Summary: | 碩士 === 國立臺灣大學 === 資訊工程研究所 === 82 === In this paper, a continuous Mandarin speech recognition system
in which neural network is applied to the designs of specific
modules is described. Fifteen-five Melscale spectral
coefficients are used to represent the spectral features of
spoken utterances. The prototype for each word is modeled by a
one-dimensional self-organization feature map that consists of
100 equally spaced neurons(cells). With the topology map
developed on the linear array of neurons, the precedence
relations among the sequential spectral features are preserved.

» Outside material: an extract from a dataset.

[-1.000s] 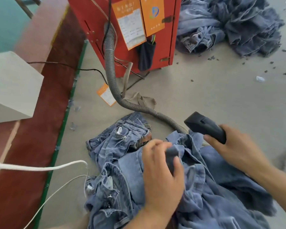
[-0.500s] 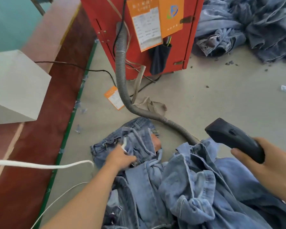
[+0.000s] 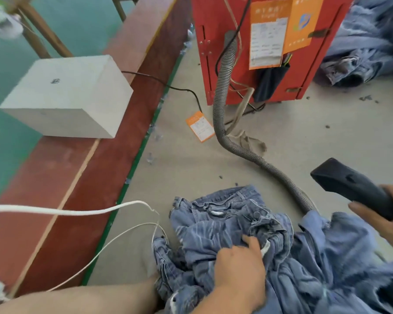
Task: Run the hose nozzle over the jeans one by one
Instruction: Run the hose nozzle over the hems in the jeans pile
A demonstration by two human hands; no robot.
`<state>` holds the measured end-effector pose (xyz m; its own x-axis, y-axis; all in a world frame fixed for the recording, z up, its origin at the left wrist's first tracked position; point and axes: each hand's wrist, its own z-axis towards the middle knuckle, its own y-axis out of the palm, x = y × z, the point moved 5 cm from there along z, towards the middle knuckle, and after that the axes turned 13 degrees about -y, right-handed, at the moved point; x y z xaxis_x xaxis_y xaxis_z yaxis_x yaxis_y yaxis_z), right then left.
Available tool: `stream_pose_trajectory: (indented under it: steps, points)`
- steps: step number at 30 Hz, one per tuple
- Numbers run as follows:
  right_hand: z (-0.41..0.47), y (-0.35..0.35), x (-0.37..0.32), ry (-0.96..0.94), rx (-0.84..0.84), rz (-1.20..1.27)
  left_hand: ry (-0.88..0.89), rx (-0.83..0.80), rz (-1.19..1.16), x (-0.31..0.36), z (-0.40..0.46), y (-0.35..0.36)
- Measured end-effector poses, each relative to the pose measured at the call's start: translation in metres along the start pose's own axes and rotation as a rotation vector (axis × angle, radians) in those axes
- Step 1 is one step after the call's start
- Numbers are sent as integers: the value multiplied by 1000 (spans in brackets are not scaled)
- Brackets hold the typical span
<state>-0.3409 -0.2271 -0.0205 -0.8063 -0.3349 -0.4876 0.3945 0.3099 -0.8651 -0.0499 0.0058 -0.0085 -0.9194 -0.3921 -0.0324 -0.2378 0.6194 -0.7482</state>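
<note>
The left hand point(image 3: 238, 264) had drawn back from the far waistband toward the body and now clutched a bunched fold of the jeans point(image 3: 225, 225), which lay heaped on the floor point(image 3: 293, 141) just below the hose point(image 3: 222, 82); the right hand point(image 3: 381, 218) still grasped the black nozzle point(image 3: 349, 184), held above the denim, not touching it; the red machine point(image 3: 270, 87) stood behind.
</note>
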Motion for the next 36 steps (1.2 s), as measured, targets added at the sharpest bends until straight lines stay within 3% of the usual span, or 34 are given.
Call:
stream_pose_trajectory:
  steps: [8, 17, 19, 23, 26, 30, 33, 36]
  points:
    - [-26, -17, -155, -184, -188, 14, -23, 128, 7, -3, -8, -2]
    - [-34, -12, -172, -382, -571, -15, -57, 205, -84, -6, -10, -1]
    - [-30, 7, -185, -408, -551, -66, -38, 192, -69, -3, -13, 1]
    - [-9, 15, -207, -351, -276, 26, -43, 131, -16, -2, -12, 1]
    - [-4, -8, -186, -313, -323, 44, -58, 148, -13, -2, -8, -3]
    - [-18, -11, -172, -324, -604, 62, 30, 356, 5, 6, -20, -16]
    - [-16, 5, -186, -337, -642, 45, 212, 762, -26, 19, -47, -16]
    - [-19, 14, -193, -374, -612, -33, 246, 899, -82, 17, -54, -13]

Hence, the mechanism of linear array of neurons is able to cope
with the time alignment problem implicitly. Two perception
energies E1 and E2 are experimentally designed for
implementation of pattern matching. The first perception energy
E1, which evaluates the similarity of distance between a
prototype and a word utterance, is obtained from the
accumulation of total excitations on the feature map during a
word utterance. The other perception energy E2, which evaluates
the similarity of timing between a prototype and a time-warped
word utterance, is devised by properly fitting a precedence
curve on the sequential excitation patterns of feature map
among an utterance duration. Furthermore, two novel self-
organizing algorithms, relaxation and topological adjustment of
one-dimensional prototype on two-dimensional space, are
proposed to improve the resolutions of E1 and E2. The
relaxation process improves the resolution of E1 by more fine-
tuned training. By properly selecting key neurons as a new
prototype among a fine-tuned 2-D map, the computation load is
not increased. Moreover, the topological adjustment process
improves the resolution of E2 by narrowing the slope range of a
sequential exciting curve. The concepts and methods presented
in this paper are simulated on a personal computer with a
modern DSP board and the result is quite satisfactory.
|